A special issue of Vehicles (ISSN 2624-8921).

Deadline for manuscript submissions: closed (30 April 2026) | Viewed by 8360

Special Issue Editor

Prof. Dr. Saba Al-Rubaye

E-Mail Website
Guest Editor
Centre for Autonomous and Cyberphysical Systems, Cranfield University, Cranfield MK43 0AL, UK
Interests: unmanned aircraft systems; urban air mobility; 6G communication and networking; connected autonomy; operation and applications in aerospace systems
Special Issues, Collections and Topics in MDPI journals

Special Issue Information

Dear Colleagues,

This Special Issue aims to highlight the cutting-edge innovations that will drive the development of reliable, autonomous, safe, and sustainable air mobility solutions. Flying vehicles will play a significant role in the future of transportation.
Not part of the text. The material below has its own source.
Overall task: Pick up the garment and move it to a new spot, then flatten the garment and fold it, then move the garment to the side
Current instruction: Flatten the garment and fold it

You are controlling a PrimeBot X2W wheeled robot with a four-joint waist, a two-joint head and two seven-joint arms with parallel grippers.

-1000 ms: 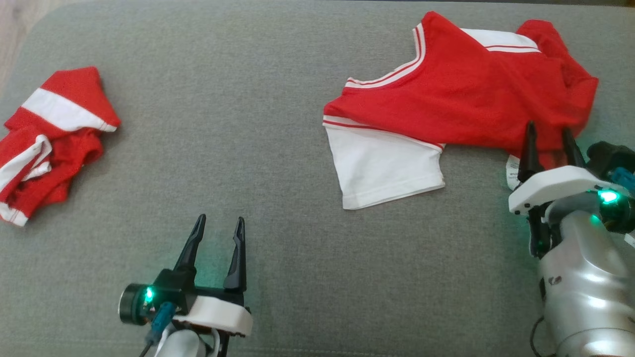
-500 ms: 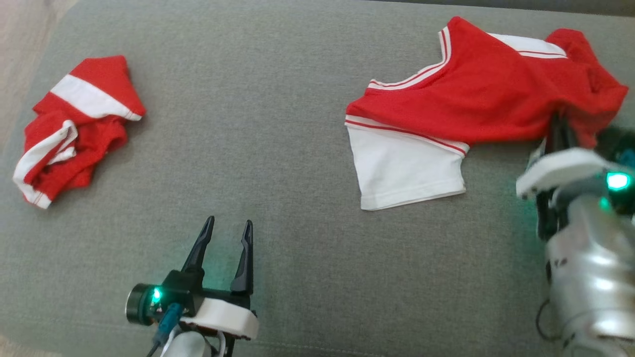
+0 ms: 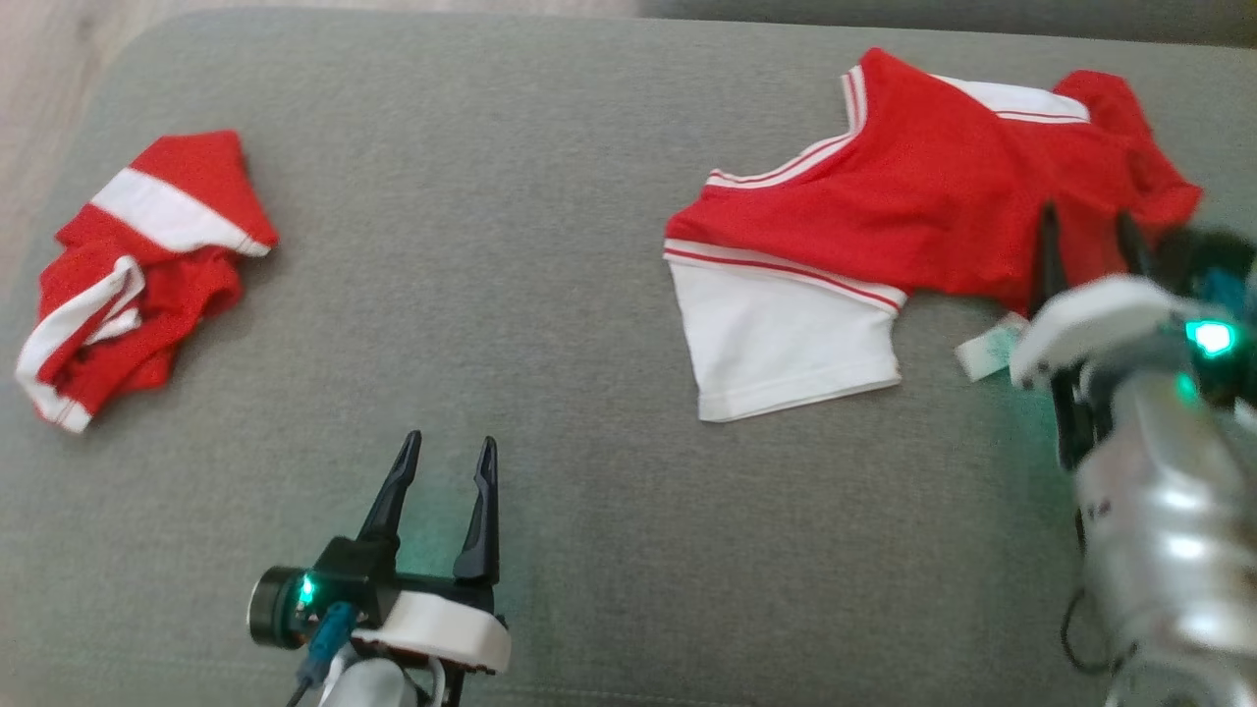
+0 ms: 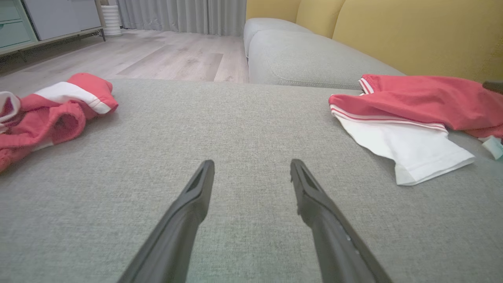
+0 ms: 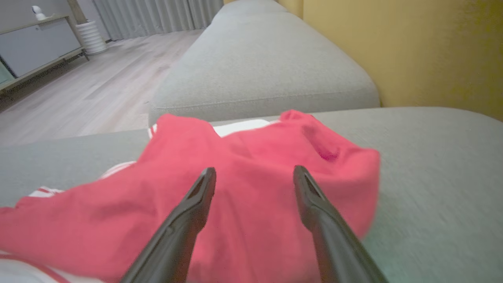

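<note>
1. Where it lies on the grey sofa cushion (image 3: 550, 295), the shirt (image 3: 923, 206) sits at about 2 o'clock in the head view, mostly flat, with its right end bunched up.
2. Its long axis runs roughly from 9 o'clock to 3 o'clock. The white sleeve (image 3: 786, 344) sticks out toward 6 o'clock and the striped neckline faces 10 o'clock.
3. A small white label (image 3: 987, 349) shows at the shirt's lower edge, just beside the right claw.
4. The right claw (image 3: 1085, 236), at 3 o'clock, has its two fingers spread wide over the bunched red end. No cloth is pinched between them, and I cannot tell whether the tips touch the fabric.
5. The left claw (image 3: 447, 452), at 7 o'clock, is also spread wide, holding nothing, above bare cushion.
6. A second, crumpled red-and-white garment (image 3: 137, 275) lies at 9 o'clock, well apart from the shirt.
</note>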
The integration of these vehicles into our airspace requires us to overcome significant challenges, particularly in the realms of communication, navigation, control, and autonomy.

This Special Issue will cover a wide range of topics, including, but not limited to, the following:

Advanced Communication Systems: Exploring the role of 6G and non-terrestrial network (NTN) technologies in enabling seamless handover, traffic steering, and reliable data link communications.
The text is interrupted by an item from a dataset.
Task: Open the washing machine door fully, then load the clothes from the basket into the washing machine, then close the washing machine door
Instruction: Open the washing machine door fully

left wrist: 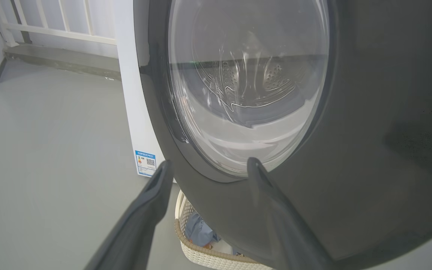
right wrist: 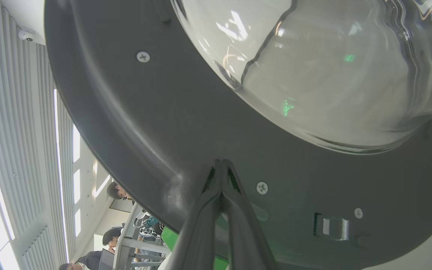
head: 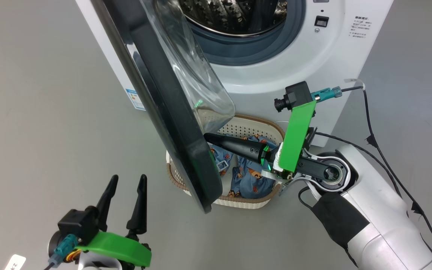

Navigation and Control: Innovative methods for the precise navigation and robust control mechanisms essential for autonomous operations.
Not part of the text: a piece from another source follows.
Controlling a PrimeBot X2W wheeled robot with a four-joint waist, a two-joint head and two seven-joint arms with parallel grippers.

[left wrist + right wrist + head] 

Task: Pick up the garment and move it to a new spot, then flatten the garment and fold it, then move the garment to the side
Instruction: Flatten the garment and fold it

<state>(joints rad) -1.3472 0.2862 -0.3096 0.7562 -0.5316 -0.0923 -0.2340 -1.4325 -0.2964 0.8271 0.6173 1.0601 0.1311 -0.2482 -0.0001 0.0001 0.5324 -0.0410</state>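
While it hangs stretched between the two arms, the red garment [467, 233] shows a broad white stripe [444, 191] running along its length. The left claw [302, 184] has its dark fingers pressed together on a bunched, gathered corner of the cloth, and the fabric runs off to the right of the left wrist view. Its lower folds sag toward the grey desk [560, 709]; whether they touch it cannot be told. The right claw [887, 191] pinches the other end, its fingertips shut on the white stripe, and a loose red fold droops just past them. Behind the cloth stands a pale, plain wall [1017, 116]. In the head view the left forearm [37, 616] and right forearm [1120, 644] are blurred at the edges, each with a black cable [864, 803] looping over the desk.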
Safety and Reliability: Techniques and protocols to ensure the safety and reliability of flying vehicles, addressing technological and regulatory concerns.

Sustainability and Green Energy: Strategies for developing environmentally sustainable flying vehicle systems, including energy-efficient designs, renewable energy integration, and battery technology.

Autonomous Systems: Advances in AI and machine learning that drive the autonomy of flying vehicles, enabling unmanned aircraft systems (UASs) to operate with minimal human intervention.

Integration with Urban Air Mobility (UAM): The integration of eVTOL flying vehicles into urban environments, ensuring efficient and effective air traffic.

Operational Models and Case Studies: Real-world applications, pilot projects, and operational models demonstrating the practical implementation and benefits of advanced air mobility solutions.

Prof. Dr. Saba Al-Rubaye
Guest Editor

Manuscript Submission Information

Manuscripts should be submitted online at www.mdpi.com by registering and logging in to this website. Once you are registered, click here to go to the submission form. Manuscripts can be submitted until the deadline. All submissions that pass pre-check are peer-reviewed. Accepted papers will be published continuously in the journal (as soon as accepted) and will be listed together on the special issue website. Research articles, review articles as well as short communications are invited. For planned papers, a title and short abstract (about 250 words) can be sent to the Editorial Office for assessment.

Submitted manuscripts should not have been published previously, nor be under consideration for publication elsewhere (except conference proceedings papers). All manuscripts are thoroughly refereed through a single-blind peer-review process. A guide for authors and other relevant information for submission of manuscripts is available on the Instructions for Authors page. Vehicles is an international peer-reviewed open access monthly journal published by MDPI.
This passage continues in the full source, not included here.